There is no given, immutable human self; there is only the human 'activity' of producing our world, of producing or determining different forms of social life from different forms of philosophical, religious, aesthetic or ethical self-understanding.
Human Self-Determination in History
The absolute truth of humanity is that human beings have no fixed, given identity but determine and produce their identity and their world in history.
They gradually come to the recognition of this fact in history.
Civilizations can be evaluated by comparing the extent to which they can incorporate new levels of human self-consciousness and freedom.
The more self-conscious civilization can prove its greater self-awareness to another.
Consciousness of Human Truth and Historicity
Consciousness of human truth and consciousness of human historicity are not incompatible.
Consciousness of human truth is essentially consciousness of human self-determination in history.
History is essentially the process whereby mankind becomes aware of itself as free, self-determining, and therefore historical.
The absolute truth of humanity is that we are historical, and the history of humanity is the process of coming to recognize our absolute, historical character.
History and truth are thus completely inseparable.
Self-Production and Self-Discovery
The human activity of self-production is, at the same time, the process of self-discovery and self-revelation.
It's a fusion of making oneself and finding oneself, of acting and of coming to know – a self-realization.
If human beings are indeed historically self-determining, they cannot simply be this, but must actively determine themselves in history to be self-determining.
We must make ourselves into self-determining beings in history because we are self-producing beings.

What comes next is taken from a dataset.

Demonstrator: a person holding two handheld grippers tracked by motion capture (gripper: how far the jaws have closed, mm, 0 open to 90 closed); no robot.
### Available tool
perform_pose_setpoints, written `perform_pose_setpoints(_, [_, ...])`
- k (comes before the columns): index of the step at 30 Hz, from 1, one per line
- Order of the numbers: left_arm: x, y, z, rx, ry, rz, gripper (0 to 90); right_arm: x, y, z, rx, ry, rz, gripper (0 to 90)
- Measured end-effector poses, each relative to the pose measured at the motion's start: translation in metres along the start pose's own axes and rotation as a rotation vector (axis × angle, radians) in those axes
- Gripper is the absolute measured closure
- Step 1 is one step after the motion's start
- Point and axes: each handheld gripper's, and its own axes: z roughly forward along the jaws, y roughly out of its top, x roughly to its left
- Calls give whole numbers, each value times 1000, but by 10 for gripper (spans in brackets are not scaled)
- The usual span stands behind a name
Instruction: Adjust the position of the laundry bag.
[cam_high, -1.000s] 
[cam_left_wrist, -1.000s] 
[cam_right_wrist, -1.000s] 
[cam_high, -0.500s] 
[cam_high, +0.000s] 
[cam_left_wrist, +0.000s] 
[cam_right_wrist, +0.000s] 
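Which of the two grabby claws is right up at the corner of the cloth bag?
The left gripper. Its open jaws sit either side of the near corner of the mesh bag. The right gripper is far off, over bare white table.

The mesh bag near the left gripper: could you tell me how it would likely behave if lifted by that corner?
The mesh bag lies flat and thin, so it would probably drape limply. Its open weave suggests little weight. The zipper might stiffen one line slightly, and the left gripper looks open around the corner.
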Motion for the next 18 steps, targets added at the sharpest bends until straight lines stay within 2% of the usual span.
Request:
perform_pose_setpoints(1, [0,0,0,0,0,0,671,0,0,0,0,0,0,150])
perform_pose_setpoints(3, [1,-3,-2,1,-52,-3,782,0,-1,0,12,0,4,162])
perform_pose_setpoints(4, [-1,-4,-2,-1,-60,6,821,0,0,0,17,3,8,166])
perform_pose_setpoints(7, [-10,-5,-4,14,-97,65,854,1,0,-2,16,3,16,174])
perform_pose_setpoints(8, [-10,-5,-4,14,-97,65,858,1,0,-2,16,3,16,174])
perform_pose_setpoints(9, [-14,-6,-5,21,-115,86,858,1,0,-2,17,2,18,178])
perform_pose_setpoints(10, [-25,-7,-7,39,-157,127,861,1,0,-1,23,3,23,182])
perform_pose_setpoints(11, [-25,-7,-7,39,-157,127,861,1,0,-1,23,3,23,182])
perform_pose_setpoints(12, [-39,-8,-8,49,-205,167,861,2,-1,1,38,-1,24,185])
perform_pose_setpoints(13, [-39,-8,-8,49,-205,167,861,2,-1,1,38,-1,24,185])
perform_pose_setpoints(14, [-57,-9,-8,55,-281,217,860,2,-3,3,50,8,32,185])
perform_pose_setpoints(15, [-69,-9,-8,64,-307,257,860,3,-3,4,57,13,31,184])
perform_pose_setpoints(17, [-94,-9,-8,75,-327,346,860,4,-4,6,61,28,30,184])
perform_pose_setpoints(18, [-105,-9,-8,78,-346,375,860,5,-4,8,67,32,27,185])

This process involves humanity making itself explicitly what it already is implicitly.
Marx's Misconception of Hegel
Marx sees the development of human self-consciousness as a purely intellectual matter, as simply the development of human ideas.

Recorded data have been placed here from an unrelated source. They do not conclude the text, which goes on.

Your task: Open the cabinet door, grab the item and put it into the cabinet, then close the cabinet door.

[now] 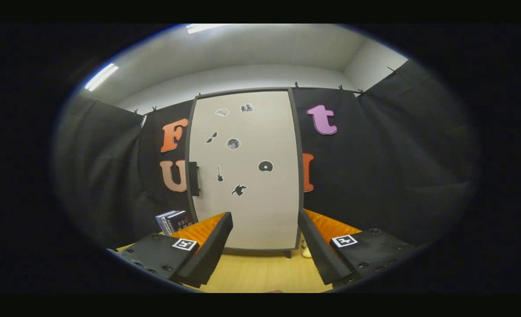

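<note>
A tall cabinet (pixel 245 171) with a pale door in a dark frame stands straight ahead on the wooden table (pixel 260 273). The door is closed, with small dark stickers on it. A dark handle (pixel 193 178) sticks out at its left edge, about halfway up. My gripper (pixel 264 229) is open, its two fingers spread wide in front of the door's lower part, with nothing between them. A small stack of dark blue boxes or books (pixel 174 221) sits left of the cabinet, just beyond the left finger. A small pale object (pixel 306 252) lies by the cabinet's right foot.
Black cloth walls close the booth on both sides and behind the cabinet. The light wooden tabletop runs from the fingers up to the cabinet's base.
</note>
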`<state>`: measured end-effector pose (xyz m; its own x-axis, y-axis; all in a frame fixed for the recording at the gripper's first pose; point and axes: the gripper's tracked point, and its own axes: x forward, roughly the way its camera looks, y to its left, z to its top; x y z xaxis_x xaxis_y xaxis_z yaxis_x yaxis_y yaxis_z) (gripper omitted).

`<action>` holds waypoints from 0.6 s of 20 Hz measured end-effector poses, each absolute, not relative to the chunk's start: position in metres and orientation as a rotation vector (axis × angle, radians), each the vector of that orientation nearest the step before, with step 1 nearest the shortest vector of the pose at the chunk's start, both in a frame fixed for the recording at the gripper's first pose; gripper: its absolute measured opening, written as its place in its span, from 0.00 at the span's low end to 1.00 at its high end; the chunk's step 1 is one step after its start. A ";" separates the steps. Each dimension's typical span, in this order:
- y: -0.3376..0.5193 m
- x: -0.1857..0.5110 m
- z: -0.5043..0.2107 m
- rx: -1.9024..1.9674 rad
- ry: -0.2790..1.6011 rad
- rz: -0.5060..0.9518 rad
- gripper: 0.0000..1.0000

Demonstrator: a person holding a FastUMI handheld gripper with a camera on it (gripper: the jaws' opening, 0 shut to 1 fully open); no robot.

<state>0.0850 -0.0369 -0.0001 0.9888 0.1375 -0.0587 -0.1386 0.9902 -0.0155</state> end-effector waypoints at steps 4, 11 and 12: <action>-0.061 0.059 -0.004 -0.032 0.064 0.132 0.96; -0.072 0.033 -0.007 -0.036 0.052 0.122 0.96; -0.068 0.034 -0.010 -0.027 0.056 0.129 0.95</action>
<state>0.0335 -0.0682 -0.0095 0.9901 0.1275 -0.0580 -0.1290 0.9914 -0.0234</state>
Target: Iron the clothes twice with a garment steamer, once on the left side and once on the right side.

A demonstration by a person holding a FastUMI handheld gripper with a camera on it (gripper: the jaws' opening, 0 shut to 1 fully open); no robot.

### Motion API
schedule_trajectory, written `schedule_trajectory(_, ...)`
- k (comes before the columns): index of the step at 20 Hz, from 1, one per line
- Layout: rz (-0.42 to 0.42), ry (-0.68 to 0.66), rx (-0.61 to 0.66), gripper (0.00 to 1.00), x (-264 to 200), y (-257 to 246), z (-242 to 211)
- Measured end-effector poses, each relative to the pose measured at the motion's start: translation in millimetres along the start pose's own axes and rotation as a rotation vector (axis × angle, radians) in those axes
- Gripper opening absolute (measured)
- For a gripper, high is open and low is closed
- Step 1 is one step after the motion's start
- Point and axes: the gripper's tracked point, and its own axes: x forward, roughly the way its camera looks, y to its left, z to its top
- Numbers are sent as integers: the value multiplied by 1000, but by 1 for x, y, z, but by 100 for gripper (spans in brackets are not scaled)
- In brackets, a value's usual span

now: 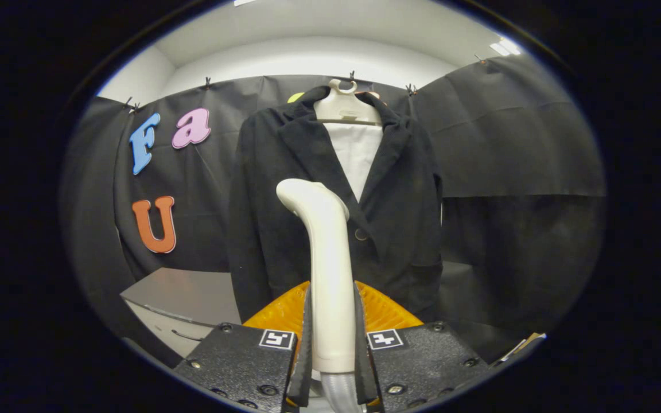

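**Centrally held: steamer before hanging jacket**

Centrally, low in the frame: gripper [330, 350], fingers narrowed onto the cream handle of the steamer [325, 258], one black pad [306, 344] pressed on each side of it. Handle upright between the fingers, rising to a rounded head bent toward upper left. Grey ribbed hose [339, 393] leaving the handle's lower end at bottom centre, between the finger bases. Two black mounting blocks with small square markers [277, 339] flanking the fingers. Orange ribbed part [385, 312] just behind the fingers, fanning out to both sides of the handle.

Beyond the steamer, centre of the frame: dark jacket [405, 218] on a pale hanger [346, 109], front facing the camera, lapels open over a white panel [359, 155] at upper centre. One dark button [360, 234] just right of the handle. Steamer head overlapping the jacket's chest in the picture; contact between head and cloth impossible to judge.

Lower left: grey cabinet top [187, 289] with a drawer front beneath. Behind everything: black cloth wall [508, 143], clipped along its top edge; white ceiling above. Lower right edge: small pale tan object [528, 342], too little shown to identify.
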Motion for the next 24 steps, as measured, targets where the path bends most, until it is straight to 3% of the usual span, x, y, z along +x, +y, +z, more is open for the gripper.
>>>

For Hegel, the changes in categories and the consequent reformation of the human spirit involve changes in our material interests and practical, socio-economic activity, as well as in religious belief.
History is the “spirit’s effort to attain knowledge of what it is in itself.”
Self-Consciousness and Historical Progress
Historical change is change produced by our self-conscious pursuit of the goals of the self-conscious communities – the states – in which we live.
History is the working out of the conflicts, clashes, and interactions between and within different states.
History is inseparable from the political history of human development towards greater self-consciousness and freedom in states.
Hegel’s view of history is not idealistic; it entails understanding major political, social, and economic transformations in history in the light of major reformations and developments in human self-consciousness.